PostFri Mar 17, 2017 1:48 pm

More for the Quota with THE HORNET'S NEST (1955), a lightweight comedy crime caper. The action starts late at night with two dear old ladies (in the Katie Johnson style) spotting something funny in the street. Turns out there's been a jewel robbery, and £20,000 of the stuff is missing owing to the thieves being spotted. Meanwhile models June Thorburn and Marla Landi have been turfed out of their lodgings and end up in a rather scruffy-looking barge, the 'Hornet's Nest' of the title. As well as the crooks (led by Alexander Gauge) being after the swag, there is a touch of romance in the form of a junk dealer and a sea-scout leader as well as the two pussies keeping up a Greek chorus on the dotty happenings. Quite pleasant, if rather slight, the charm of the ladies and the elderly sisters keep things agreeable for an innocent hour.

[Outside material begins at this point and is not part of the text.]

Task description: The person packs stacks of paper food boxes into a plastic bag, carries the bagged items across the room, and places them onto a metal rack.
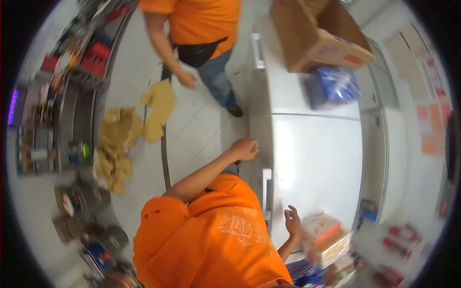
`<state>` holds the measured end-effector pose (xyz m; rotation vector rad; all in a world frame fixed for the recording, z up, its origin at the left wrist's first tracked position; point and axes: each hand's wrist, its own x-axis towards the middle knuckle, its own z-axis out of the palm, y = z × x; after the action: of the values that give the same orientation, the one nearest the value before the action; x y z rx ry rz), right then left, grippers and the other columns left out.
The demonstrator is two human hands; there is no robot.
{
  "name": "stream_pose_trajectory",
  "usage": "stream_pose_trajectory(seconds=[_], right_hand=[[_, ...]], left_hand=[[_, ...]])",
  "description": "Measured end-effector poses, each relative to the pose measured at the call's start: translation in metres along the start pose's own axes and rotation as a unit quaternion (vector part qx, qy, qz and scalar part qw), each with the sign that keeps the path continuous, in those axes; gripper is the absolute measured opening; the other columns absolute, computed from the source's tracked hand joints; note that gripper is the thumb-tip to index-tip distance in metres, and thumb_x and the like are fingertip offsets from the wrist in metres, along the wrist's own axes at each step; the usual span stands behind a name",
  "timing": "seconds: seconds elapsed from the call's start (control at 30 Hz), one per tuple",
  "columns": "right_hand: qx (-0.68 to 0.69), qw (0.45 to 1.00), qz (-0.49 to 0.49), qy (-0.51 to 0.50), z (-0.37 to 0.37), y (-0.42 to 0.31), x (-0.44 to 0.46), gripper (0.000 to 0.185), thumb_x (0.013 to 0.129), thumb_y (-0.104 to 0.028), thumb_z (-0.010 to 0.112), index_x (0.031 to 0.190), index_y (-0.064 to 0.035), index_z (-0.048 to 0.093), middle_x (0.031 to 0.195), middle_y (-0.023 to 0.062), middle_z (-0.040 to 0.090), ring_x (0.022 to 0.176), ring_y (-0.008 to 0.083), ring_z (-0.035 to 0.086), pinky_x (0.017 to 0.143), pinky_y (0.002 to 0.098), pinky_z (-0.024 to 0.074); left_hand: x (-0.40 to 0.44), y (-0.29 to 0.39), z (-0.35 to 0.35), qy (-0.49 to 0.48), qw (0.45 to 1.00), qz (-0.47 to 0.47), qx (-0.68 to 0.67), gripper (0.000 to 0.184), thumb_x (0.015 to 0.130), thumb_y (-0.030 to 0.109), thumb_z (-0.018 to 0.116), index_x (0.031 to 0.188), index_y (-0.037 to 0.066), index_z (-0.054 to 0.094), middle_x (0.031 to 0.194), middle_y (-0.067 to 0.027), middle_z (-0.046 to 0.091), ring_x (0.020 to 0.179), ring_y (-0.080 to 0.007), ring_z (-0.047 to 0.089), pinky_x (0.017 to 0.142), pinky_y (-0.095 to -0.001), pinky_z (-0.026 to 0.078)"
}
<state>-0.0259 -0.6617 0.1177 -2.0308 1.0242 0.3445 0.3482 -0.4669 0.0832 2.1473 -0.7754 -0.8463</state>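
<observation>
My left hand [245, 149] hangs in front of my waist with its fingers curled in. Nothing shows sticking out of it. Close by is the side of a long white-topped cabinet [317, 158] with pale handles [267, 189]. My right hand [292, 221] is raised over the cabinet's near end, fingers apart and nothing in them. Just to its right stands a small open carton [326, 245] with red and white on it; whether the hand touches it I cannot tell.
A large open cardboard box [331, 50] and a blue plastic-wrapped pack [337, 85] sit on the cabinet's far end. Across the aisle stands a co-worker in an orange shirt [201, 21]. Flattened brown cardboard [117, 129] lies on the floor. Stocked shelves [72, 110] line the left.
</observation>
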Motion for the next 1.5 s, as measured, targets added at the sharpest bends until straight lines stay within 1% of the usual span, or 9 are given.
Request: stream_pose_trajectory(seconds=[0.1,0.23,0.4,0.7,0.9,1.1,1.3,1.4,1.5], right_hand=[[0.022,0.999,-0.020,0.039,0.033,0.037,-0.024,0.039,0.094,-0.032,0.060,0.126,-0.0099,0.055,0.095,0.0146,0.071,0.094,0.0258,0.068,0.084,0.0377,0.0509],[0.053,0.995,0.081,-0.010,0.085,0.063,-0.062,0.046,0.091,-0.036,0.062,0.127,-0.0089,0.054,0.110,0.0185,0.067,0.104,0.0326,0.065,0.087,0.0404,0.0505],[0.090,0.993,0.068,-0.025,0.147,0.108,-0.102,0.049,0.091,-0.040,0.060,0.126,-0.0069,0.054,0.109,0.0191,0.065,0.098,0.0355,0.063,0.084,0.0412,0.0491],[0.187,0.956,0.204,0.101,0.172,0.124,-0.173,0.047,0.089,-0.039,0.060,0.124,-0.0088,0.057,0.116,0.0198,0.063,0.110,0.0373,0.059,0.093,0.0433,0.0463],[0.201,0.940,0.218,0.169,0.207,0.115,-0.206,0.044,0.090,-0.038,0.059,0.122,-0.0074,0.057,0.109,0.0201,0.065,0.103,0.0364,0.061,0.088,0.0426,0.0477],[0.234,0.943,0.181,0.153,0.266,0.079,-0.238,0.041,0.094,-0.037,0.057,0.122,-0.0061,0.055,0.104,0.0180,0.067,0.097,0.0338,0.063,0.084,0.0395,0.0494],[0.325,0.896,0.189,0.234,0.286,0.069,-0.322,0.037,0.095,-0.032,0.057,0.123,-0.0073,0.057,0.103,0.0105,0.068,0.096,0.0253,0.064,0.082,0.0356,0.0500],[0.494,0.782,0.240,0.294,0.260,0.096,-0.353,0.038,0.096,-0.036,0.055,0.122,-0.0091,0.059,0.101,0.0054,0.067,0.095,0.0182,0.063,0.081,0.0324,0.0496],[0.489,0.721,0.261,0.417,0.210,0.122,-0.362,0.040,0.097,-0.041,0.052,0.120,-0.0093,0.060,0.100,0.0039,0.065,0.089,0.0134,0.061,0.078,0.0281,0.0481]], left_hand=[[-0.038,-0.009,0.030,-0.056,0.998,0.024,-0.015,0.023,0.088,0.026,0.061,0.095,0.005,0.061,0.090,-0.0160,0.067,0.087,-0.0349,0.063,0.074,-0.0443,0.049],[-0.099,-0.045,0.064,-0.123,0.989,0.023,0.075,0.030,0.089,0.030,0.062,0.105,0.005,0.062,0.089,-0.0150,0.068,0.083,-0.0314,0.065,0.075,-0.0410,0.050],[-0.156,-0.044,0.078,-0.191,0.975,-0.031,0.109,0.035,0.089,0.032,0.063,0.110,0.005,0.062,0.088,-0.0125,0.067,0.081,-0.0254,0.065,0.076,-0.0357,0.051],[-0.128,-0.014,0.086,-0.280,0.943,0.053,0.171,0.031,0.093,0.031,0.060,0.112,0.007,0.061,0.091,-0.0084,0.064,0.079,-0.0194,0.061,0.073,-0.0327,0.049],[-0.128,0.020,0.072,-0.286,0.935,0.120,0.171,0.032,0.095,0.031,0.057,0.115,0.007,0.060,0.096,-0.0096,0.064,0.083,-0.0193,0.060,0.077,-0.0335,0.049],[-0.137,-0.034,0.069,-0.285,0.936,0.141,0.152,0.028,0.093,0.029,0.062,0.110,0.006,0.061,0.084,-0.0059,0.063,0.070,-0.0160,0.059,0.068,-0.0309,0.049],[-0.189,-0.052,0.108,-0.361,0.904,0.160,0.163,0.028,0.092,0.028,0.063,0.111,0.006,0.062,0.085,-0.0068,0.063,0.071,-0.0168,0.060,0.068,-0.0311,0.049],[-0.215,-0.030,0.126,-0.390,0.895,0.166,0.138,0.029,0.093,0.028,0.061,0.113,0.007,0.061,0.091,-0.0078,0.064,0.078,-0.0182,0.061,0.073,-0.0318,0.049],[-0.240,0.003,0.144,-0.393,0.897,0.177,0.103,0.029,0.095,0.028,0.059,0.115,0.007,0.061,0.097,-0.0080,0.065,0.085,-0.0190,0.061,0.078,-0.0321,0.048]])
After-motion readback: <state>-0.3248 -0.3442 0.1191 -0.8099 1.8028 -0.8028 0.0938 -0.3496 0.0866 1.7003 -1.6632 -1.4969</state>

THE COMMON ROUND (1936) is of interest chiefly as a product of J Arthur Rank and Lady Yule's Religious Film Society, although not being in Gifford or Quinlan, it was presumably intended for church audiences. George Zucco plays a zealous headmaster at a boys' 'prep' school, whose motto of 'Stick it out' inspires two of his pupils, Twenty years later, one is a missionary working against the trials of sickness and fever as well as the influence of the local witch-doctor. He also rails against the natives, blaming them (rather patronisingly) for their predicament. Meanwhile, unbeknown to him, his old chum is involved in getting medical supplies through, against varying degrees of adversity. Hesitant and unconvincing, it does offer a rare sympathetic role for George Zucco, and is nevertheless interesting as propaganda. Hopefully some of the other films from this organisation will turn up, although JOHN WESLEY (1952) is out there also...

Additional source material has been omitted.